__Task item__
The expected answer is the data below, retyped exactly.
+++ Given information +++
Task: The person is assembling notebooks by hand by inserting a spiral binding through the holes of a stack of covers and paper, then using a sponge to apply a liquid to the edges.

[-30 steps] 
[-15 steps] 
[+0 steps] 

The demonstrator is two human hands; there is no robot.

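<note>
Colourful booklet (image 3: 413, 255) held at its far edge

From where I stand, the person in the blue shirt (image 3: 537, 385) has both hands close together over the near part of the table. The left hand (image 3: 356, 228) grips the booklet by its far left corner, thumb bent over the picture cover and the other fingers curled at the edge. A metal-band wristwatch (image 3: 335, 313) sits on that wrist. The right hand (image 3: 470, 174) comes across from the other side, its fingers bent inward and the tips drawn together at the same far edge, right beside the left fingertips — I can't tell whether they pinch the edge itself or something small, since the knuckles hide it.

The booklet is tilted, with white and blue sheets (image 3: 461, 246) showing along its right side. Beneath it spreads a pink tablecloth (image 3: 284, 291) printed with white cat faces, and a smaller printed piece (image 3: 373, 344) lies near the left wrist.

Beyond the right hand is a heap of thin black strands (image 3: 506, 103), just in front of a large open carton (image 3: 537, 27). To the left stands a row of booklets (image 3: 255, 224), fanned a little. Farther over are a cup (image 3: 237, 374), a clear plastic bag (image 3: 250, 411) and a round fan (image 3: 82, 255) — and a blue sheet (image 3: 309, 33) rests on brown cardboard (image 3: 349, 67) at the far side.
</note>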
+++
__Exercise output__
Task: The person is assembling notebooks by hand by inserting a spiral binding through the holes of a stack of covers and paper, then using a sponge to apply a liquid to the edges.

[-30 steps] 
[-15 steps] 
[+0 steps] 

The demonstrator is two human hands; there is no robot.

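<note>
Colourful booklet (image 3: 413, 255) held at its far edge

From where I stand, the person in the blue shirt (image 3: 537, 385) has both hands close together over the near part of the table. The left hand (image 3: 356, 228) grips the booklet by its far left corner, thumb bent over the picture cover and the other fingers curled at the edge. A metal-band wristwatch (image 3: 335, 313) sits on that wrist. The right hand (image 3: 470, 174) comes across from the other side, its fingers bent inward and the tips drawn together at the same far edge, right beside the left fingertips — I can't tell whether they pinch the edge itself or something small, since the knuckles hide it.

The booklet is tilted, with white and blue sheets (image 3: 461, 246) showing along its right side. Beneath it spreads a pink tablecloth (image 3: 284, 291) printed with white cat faces, and a smaller printed piece (image 3: 373, 344) lies near the left wrist.

Beyond the right hand is a heap of thin black strands (image 3: 506, 103), just in front of a large open carton (image 3: 537, 27). To the left stands a row of booklets (image 3: 255, 224), fanned a little. Farther over are a cup (image 3: 237, 374), a clear plastic bag (image 3: 250, 411) and a round fan (image 3: 82, 255) — and a blue sheet (image 3: 309, 33) rests on brown cardboard (image 3: 349, 67) at the far side.
</note>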

Nothing else is needed, and the exercise is over.